**Your assignment:**
The records below are to be reproduced exactly, with the pictures left out.

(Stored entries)

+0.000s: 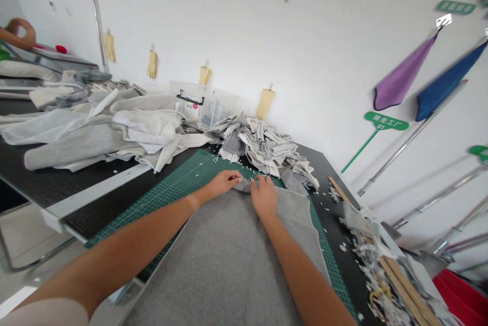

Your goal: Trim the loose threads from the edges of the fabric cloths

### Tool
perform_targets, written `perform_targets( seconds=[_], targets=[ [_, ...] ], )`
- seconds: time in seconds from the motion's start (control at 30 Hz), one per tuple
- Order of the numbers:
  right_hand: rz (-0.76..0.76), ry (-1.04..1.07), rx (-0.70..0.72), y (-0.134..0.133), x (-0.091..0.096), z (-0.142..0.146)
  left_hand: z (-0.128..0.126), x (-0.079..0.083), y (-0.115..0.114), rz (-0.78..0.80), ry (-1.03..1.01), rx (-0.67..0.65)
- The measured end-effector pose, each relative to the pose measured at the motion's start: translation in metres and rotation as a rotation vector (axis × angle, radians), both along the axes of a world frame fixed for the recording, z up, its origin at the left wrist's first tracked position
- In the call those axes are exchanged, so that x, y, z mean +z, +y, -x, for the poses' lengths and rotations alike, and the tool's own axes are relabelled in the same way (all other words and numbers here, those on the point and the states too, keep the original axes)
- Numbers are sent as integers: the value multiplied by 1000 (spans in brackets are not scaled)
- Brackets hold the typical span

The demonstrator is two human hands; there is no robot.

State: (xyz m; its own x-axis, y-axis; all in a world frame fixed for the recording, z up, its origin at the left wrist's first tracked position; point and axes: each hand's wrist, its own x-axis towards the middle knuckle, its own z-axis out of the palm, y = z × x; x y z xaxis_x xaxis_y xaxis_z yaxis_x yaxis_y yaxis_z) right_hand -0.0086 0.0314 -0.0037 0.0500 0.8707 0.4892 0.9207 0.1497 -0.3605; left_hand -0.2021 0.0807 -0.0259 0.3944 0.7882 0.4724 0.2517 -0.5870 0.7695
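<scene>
A large grey cloth [229,255] lies spread over a green cutting mat [152,224] and hangs toward me. At its far edge, my left hand [226,182] pinches a small raised fold of the cloth between thumb and fingers. Close beside it on the right, my right hand [264,195] rests on the same edge with bent fingers, gripping the fabric there. The fold is lifted slightly between both hands. Just beyond them sits a heap of cut grey and white cloth pieces [263,143].
Piled fabric [145,127] covers the table's left side, near a white metal strip [99,188]. A clear plastic box [206,105] stands by the wall. Scraps, wooden strips [404,285] and yellow-handled scissors [377,298] lie right. A person's arm [19,33] shows far left.
</scene>
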Motion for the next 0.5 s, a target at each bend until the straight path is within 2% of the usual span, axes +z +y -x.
perform_targets(
  seconds=[0.1,0.23,0.37,0.43,0.5],
  targets=[
    [-37,-21,148,0,10,4,-1,2,-2,-23,-24,19],
    [34,-8,329,4,12,8,-2,3,-5,-38,-42,41],
    [73,75,382,10,18,3,-2,4,-3,-18,-58,54],
    [53,138,384,11,31,-5,0,7,-3,16,-32,42],
    [-3,196,354,11,53,-13,5,15,-5,86,27,26]
  ],
)
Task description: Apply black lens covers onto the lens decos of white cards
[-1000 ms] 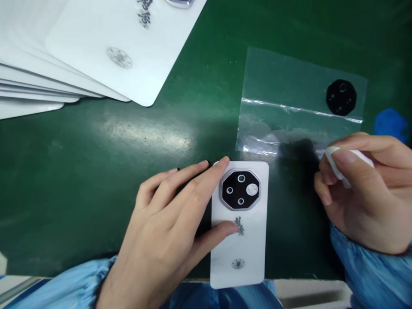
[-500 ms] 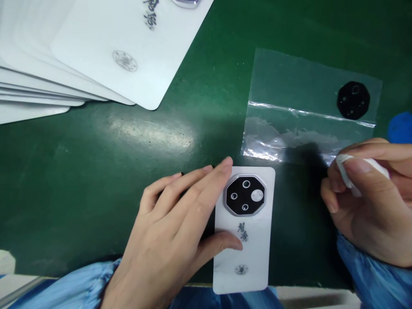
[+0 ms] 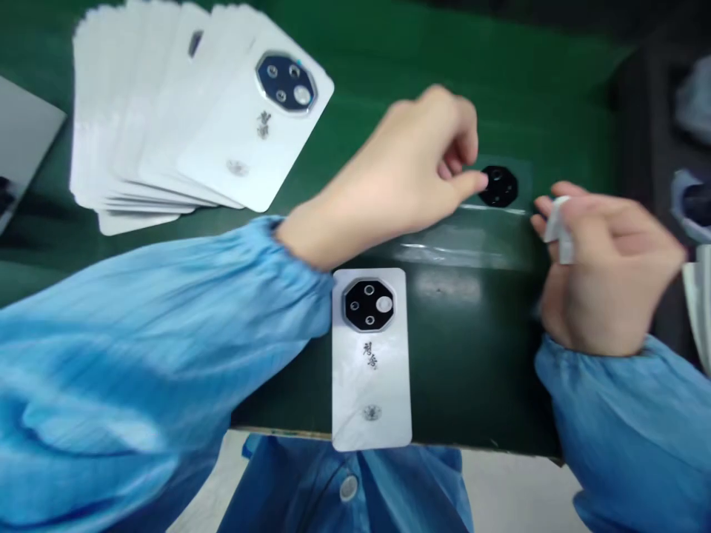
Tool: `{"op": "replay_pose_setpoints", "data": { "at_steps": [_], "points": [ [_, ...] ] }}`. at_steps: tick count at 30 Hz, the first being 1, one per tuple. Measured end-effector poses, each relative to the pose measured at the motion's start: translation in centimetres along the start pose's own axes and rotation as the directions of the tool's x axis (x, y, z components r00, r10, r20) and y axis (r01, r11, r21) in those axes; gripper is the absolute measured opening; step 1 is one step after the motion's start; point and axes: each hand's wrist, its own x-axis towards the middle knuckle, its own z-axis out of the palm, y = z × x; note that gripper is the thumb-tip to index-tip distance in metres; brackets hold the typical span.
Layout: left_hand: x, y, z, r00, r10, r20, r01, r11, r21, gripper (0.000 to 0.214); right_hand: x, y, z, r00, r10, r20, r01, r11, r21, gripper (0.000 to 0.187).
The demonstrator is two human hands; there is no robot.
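My left hand point(image 3: 430, 159) reaches out over a clear plastic bag point(image 3: 444, 252). Its thumb tip meets, or overlaps in view, the left edge of a black octagonal camera lens cover point(image 3: 498, 186) lying on the bag. The fingers are curled with a gap to the thumb, and they hold nothing visible. Pinched in my right hand point(image 3: 605, 252) is a folded white cloth point(image 3: 558, 222), just right of the lens cover. Below my left forearm lies a white phone back cover point(image 3: 372, 392), its black octagonal camera module at the top end.
A fanned stack of white phone back covers point(image 3: 222, 141) rests at the upper left. Part of a grey panel point(image 3: 22, 141) shows at the left edge. Dark holders point(image 3: 638, 148) stand at the right. The green table point(image 3: 472, 355) ends at a front edge near my body.
My left hand has left the phone back cover and moved up and right to the lens cover. My right hand still pinches the cloth. The view has shifted and takes in more of the table.
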Motion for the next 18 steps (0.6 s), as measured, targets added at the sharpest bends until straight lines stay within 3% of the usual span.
{"op": "replay_pose_setpoints", "data": {
  "at_steps": [3,6,13,18],
  "points": [
    [2.6,-0.2,2.7,0.993,0.071,0.098,-0.083,0.989,0.126,0.022,-0.2,0.3,0.0,0.999,-0.010,0.035,0.011,0.999,-0.030,0.003],
    [3.6,-0.2,4.2,0.994,0.026,0.105,-0.052,0.966,0.253,0.034,-0.1,0.6,-0.3,0.997,-0.041,0.059,0.045,0.997,-0.064,0.006],
    [5.4,1.1,5.0,0.979,-0.173,0.112,0.110,0.898,0.425,0.053,-0.2,0.2,-0.2,0.994,-0.073,0.084,0.082,0.991,-0.101,0.014],
    [7.2,1.1,5.1,0.948,-0.227,0.223,0.108,0.890,0.444,0.048,-0.2,0.0,-0.2,0.992,-0.092,0.088,0.102,0.988,-0.118,0.014]
  ]
}}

**Your solution:**
+0.000s: 

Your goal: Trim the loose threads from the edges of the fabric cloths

### Tool
perform_targets, written `perform_targets( seconds=[_], targets=[ [_, ...] ], )`
- seconds: time in seconds from the motion's start (control at 30 Hz), one per tuple
- Order of the numbers:
  right_hand: rz (-0.76..0.76), ry (-1.04..1.07), rx (-0.70..0.72), y (-0.134..0.133), x (-0.091..0.096), z (-0.142..0.146)
  left_hand: z (-0.128..0.126), x (-0.079..0.083), y (-0.115..0.114), rz (-0.78..0.80), ry (-1.03..1.01), rx (-0.67..0.65)
- The measured end-effector pose, each relative to the pose measured at the motion's start: translation in metres and rotation as a rotation vector (axis × angle, radians), both along the axes of a world frame fixed for the recording, z up, its origin at the left wrist's first tracked position
- In the call those axes are exchanged, so that x, y, z mean +z, +y, -x, for the poses' lengths and rotations alike, and the tool's own axes are relabelled in the same way (all other words and numbers here, those on the point and the states too, keep the original axes)
- Numbers are sent as integers: the value multiplied by 1000 (spans in brackets are not scaled)
- Brackets hold the typical span

The demonstrator is two human hands; there is no robot.

State: (xyz m; its own x-axis, y-axis; all in a world frame fixed for the recording, z up, its origin at the left wrist's first tracked position; point and axes: each hand's wrist, its own x-axis towards the middle knuckle, its own z-axis out of the palm, y = z × x; x y z xaxis_x xaxis_y xaxis_z yaxis_x yaxis_y yaxis_z) right_hand -0.0086 0.0314 -0.0037 0.0500 0.8707 0.4892 0.9207 0.1497 -0.3605; left_hand -0.2021 0.0807 -0.0259 0.3944 0.7882 0.4724 0.2517 -0.5870 0.7695
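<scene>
A large grey cloth [229,255] lies spread over a green cutting mat [152,224] and hangs toward me. At its far edge, my left hand [226,182] pinches a small raised fold of the cloth between thumb and fingers. Close beside it on the right, my right hand [264,195] rests on the same edge with bent fingers, gripping the fabric there. The fold is lifted slightly between both hands. Just beyond them sits a heap of cut grey and white cloth pieces [263,143].
Piled fabric [145,127] covers the table's left side, near a white metal strip [99,188]. A clear plastic box [206,105] stands by the wall. Scraps, wooden strips [404,285] and yellow-handled scissors [377,298] lie right. A person's arm [19,33] shows far left.
</scene>
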Motion for the next 0.5 s, a target at each bend until the straight path is within 2% of the usual span, axes +z +y -x.
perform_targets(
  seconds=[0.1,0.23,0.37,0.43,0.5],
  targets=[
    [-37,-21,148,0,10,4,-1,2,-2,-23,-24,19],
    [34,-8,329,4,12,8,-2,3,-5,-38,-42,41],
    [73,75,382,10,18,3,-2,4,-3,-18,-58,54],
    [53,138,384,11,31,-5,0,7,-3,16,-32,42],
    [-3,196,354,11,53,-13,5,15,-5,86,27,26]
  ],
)
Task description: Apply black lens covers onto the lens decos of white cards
[-1000 ms] 
[-500 ms] 
[+0 ms] 
Tool: `{"op": "replay_pose_setpoints", "data": { "at_steps": [_], "points": [ [_, ...] ] }}`. at_steps: tick count at 30 Hz, the first being 1, one per tuple. Measured end-effector poses, each relative to the pose measured at the motion's start: translation in centimetres along the start pose's own axes and rotation as the directions of the tool's x axis (x, y, z components r00, r10, r20) and y axis (r01, r11, r21) in those axes; gripper is the absolute measured opening; step 1 is one step after the motion's start; point and axes: each hand's wrist, its own x-axis towards the middle knuckle, its own z-axis out of the palm, y = z × x; note that gripper is the thumb-tip to index-tip distance in metres; brackets hold the typical span.
Layout: left_hand: x, y, z, r00, r10, r20, r01, r11, r21, gripper (0.000 to 0.214); right_hand: x, y, z, r00, r10, r20, r01, r11, r21, gripper (0.000 to 0.187).
The demonstrator is two human hands; there is no robot.
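My left hand point(image 3: 430, 159) reaches out over a clear plastic bag point(image 3: 444, 252). Its thumb tip meets, or overlaps in view, the left edge of a black octagonal camera lens cover point(image 3: 498, 186) lying on the bag. The fingers are curled with a gap to the thumb, and they hold nothing visible. Pinched in my right hand point(image 3: 605, 252) is a folded white cloth point(image 3: 558, 222), just right of the lens cover. Below my left forearm lies a white phone back cover point(image 3: 372, 392), its black octagonal camera module at the top end.
A fanned stack of white phone back covers point(image 3: 222, 141) rests at the upper left. Part of a grey panel point(image 3: 22, 141) shows at the left edge. Dark holders point(image 3: 638, 148) stand at the right. The green table point(image 3: 472, 355) ends at a front edge near my body.
My left hand has left the phone back cover and moved up and right to the lens cover. My right hand still pinches the cloth. The view has shifted and takes in more of the table.
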Motion for the next 18 steps (0.6 s), as measured, targets added at the sharpest bends until straight lines stay within 3% of the usual span.
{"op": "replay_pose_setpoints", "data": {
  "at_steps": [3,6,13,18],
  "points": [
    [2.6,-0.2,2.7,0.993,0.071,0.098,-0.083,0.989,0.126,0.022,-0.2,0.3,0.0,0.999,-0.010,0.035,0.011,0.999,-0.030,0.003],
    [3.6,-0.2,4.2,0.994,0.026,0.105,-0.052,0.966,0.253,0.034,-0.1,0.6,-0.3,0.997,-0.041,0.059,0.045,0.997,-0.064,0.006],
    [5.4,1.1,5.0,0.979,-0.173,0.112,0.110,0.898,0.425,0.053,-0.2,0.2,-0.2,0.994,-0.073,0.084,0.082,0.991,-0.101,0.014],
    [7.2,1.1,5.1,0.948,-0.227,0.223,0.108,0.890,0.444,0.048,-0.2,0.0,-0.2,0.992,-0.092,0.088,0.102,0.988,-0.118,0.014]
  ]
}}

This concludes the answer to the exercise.